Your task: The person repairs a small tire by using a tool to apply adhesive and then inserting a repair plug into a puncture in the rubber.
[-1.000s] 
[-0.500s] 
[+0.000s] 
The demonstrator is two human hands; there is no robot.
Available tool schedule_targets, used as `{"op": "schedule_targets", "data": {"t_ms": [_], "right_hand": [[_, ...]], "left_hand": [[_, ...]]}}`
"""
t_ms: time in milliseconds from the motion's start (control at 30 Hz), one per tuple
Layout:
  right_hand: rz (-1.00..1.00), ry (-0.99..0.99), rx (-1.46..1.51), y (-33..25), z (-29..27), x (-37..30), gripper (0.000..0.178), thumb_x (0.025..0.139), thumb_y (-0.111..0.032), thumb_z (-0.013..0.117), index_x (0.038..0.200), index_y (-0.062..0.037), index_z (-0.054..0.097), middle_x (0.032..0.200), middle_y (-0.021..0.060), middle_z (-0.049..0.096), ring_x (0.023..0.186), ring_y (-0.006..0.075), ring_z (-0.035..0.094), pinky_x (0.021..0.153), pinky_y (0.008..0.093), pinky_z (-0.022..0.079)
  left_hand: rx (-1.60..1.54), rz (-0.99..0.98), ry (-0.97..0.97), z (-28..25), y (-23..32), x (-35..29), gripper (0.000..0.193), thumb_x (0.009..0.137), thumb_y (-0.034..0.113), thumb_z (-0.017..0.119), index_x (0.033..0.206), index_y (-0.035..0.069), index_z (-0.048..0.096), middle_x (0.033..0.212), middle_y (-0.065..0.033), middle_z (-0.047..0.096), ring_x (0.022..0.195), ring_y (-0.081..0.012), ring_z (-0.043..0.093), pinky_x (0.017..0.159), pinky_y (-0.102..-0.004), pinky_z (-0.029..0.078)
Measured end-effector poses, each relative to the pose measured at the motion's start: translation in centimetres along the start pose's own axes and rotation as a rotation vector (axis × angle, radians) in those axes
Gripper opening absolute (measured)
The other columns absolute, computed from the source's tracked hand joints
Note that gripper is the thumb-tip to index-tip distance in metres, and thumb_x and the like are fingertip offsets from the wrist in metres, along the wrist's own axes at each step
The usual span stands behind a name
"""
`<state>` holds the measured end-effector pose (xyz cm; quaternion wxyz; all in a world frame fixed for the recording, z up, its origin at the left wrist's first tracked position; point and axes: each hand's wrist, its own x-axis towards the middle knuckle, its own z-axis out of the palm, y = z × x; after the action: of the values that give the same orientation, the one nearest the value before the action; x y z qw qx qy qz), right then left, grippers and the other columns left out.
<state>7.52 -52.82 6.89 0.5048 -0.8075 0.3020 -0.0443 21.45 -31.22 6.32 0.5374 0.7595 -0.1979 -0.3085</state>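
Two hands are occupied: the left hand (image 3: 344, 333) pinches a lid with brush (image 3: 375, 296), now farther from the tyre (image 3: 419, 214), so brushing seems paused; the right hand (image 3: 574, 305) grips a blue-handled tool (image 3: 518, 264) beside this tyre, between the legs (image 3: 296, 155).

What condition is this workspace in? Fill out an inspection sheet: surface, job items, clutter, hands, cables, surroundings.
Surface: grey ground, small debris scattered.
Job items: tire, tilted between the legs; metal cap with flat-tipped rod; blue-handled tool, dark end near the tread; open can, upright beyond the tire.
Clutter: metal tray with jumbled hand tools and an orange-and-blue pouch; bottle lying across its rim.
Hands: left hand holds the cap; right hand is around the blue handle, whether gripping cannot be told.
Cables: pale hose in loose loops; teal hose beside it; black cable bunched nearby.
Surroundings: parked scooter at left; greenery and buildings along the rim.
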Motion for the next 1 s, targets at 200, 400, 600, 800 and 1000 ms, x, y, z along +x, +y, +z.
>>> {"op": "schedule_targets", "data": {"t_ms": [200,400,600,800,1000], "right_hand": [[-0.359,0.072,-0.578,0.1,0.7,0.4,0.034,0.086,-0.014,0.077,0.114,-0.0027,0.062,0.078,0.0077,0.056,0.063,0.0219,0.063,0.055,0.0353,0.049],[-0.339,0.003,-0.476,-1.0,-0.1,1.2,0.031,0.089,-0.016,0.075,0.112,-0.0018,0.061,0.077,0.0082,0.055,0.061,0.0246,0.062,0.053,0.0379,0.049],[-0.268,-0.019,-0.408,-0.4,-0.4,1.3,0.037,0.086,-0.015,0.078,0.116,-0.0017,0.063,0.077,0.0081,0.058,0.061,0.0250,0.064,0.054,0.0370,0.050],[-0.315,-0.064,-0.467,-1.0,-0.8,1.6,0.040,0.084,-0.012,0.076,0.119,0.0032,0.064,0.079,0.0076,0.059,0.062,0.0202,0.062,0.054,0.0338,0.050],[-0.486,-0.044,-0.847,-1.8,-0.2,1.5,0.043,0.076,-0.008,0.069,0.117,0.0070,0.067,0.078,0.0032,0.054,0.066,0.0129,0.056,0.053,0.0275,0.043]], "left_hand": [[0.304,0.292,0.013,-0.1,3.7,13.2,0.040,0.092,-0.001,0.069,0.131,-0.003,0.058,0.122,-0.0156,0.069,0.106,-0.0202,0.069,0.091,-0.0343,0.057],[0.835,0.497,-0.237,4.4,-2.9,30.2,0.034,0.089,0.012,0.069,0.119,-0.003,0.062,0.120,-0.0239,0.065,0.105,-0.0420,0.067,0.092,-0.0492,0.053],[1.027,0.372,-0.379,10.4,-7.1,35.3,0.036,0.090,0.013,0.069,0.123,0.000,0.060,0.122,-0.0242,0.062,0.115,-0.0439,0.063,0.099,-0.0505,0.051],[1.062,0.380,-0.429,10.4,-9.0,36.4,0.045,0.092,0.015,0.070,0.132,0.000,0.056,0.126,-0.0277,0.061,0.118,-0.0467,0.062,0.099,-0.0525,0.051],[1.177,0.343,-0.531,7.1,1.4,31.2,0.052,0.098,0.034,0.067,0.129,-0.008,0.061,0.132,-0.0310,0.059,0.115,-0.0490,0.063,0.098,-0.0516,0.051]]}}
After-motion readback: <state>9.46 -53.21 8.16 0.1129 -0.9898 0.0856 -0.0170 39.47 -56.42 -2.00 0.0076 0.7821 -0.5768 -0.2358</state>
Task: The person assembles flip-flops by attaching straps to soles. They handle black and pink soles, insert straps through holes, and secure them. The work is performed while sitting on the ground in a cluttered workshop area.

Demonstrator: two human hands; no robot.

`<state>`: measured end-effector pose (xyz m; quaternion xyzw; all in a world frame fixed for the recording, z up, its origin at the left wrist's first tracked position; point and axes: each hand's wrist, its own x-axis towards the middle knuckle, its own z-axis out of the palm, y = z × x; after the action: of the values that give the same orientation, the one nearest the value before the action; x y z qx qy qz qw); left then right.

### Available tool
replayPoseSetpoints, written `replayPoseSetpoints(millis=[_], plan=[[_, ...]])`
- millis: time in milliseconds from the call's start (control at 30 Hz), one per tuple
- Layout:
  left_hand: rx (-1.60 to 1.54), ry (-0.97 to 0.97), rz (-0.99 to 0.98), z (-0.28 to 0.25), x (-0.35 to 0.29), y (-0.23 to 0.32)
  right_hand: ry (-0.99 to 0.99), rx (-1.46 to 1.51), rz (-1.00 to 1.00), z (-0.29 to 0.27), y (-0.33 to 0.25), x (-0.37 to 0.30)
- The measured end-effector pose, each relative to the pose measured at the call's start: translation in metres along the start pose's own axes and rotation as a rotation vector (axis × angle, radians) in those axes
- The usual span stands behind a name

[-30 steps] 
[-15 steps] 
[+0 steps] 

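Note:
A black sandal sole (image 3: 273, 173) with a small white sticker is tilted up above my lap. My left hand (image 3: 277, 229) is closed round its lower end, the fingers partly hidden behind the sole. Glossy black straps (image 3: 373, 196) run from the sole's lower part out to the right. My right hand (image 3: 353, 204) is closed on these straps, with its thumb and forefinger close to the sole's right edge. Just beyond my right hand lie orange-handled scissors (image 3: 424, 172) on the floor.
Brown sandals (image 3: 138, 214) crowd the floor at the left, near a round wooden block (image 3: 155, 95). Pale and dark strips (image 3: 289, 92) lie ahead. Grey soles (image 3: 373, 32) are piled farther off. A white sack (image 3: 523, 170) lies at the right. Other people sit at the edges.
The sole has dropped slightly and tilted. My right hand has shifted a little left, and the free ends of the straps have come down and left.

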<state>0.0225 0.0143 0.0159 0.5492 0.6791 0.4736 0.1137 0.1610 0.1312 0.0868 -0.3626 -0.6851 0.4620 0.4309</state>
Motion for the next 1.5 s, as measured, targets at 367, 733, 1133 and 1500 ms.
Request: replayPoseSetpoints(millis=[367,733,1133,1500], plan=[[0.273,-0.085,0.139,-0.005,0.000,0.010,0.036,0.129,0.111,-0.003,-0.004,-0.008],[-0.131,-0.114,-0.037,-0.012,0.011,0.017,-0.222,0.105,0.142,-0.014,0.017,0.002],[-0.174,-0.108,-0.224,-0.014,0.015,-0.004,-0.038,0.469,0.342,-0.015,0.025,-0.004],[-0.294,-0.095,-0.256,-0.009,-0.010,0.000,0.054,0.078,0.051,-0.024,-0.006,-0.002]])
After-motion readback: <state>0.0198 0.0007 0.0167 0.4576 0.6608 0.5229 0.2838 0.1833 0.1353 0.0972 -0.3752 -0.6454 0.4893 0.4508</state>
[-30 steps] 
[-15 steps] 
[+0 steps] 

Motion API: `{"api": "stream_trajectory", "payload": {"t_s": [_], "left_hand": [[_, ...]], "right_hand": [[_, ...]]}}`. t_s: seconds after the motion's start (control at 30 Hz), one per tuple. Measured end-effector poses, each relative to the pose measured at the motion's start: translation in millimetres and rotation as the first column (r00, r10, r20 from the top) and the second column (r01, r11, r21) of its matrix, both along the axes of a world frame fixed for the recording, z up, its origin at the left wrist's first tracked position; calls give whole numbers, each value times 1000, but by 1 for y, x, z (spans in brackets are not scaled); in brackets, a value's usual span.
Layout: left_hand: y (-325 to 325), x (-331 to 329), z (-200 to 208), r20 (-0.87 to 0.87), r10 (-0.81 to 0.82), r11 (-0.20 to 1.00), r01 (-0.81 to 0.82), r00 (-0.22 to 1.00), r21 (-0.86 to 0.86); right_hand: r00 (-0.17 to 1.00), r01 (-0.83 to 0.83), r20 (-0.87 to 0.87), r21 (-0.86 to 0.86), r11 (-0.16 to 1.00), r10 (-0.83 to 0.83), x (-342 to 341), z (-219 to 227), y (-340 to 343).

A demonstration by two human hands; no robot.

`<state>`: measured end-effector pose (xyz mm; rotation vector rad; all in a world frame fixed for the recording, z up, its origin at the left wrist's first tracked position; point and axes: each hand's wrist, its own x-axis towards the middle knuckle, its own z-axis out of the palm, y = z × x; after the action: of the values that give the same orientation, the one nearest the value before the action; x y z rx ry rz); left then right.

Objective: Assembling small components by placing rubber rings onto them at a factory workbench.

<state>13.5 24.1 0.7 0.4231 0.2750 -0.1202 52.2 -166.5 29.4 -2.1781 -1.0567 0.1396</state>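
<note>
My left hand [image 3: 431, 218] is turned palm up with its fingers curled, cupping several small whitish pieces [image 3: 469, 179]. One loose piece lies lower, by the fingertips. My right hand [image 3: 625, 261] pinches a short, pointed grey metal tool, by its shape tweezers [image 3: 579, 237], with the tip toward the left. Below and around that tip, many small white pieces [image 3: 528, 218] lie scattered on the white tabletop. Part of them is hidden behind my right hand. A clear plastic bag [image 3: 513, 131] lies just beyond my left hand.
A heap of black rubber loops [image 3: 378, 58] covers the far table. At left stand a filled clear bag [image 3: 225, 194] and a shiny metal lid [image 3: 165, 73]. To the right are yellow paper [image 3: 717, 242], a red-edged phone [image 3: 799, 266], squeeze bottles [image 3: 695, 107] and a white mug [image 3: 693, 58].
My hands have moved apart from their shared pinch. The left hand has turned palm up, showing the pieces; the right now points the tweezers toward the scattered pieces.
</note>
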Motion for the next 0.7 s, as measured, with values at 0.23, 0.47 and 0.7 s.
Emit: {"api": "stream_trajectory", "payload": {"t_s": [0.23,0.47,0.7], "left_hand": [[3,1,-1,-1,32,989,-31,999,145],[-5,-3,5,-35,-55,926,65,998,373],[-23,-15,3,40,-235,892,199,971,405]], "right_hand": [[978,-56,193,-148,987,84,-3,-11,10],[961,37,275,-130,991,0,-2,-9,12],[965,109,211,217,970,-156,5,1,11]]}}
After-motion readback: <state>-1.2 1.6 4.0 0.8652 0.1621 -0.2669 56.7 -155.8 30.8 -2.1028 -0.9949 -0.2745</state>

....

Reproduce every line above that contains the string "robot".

The demonstrator is two human hands; there is no robot.
Demonstrator: two human hands; no robot.
A demonstration by two human hands; no robot.

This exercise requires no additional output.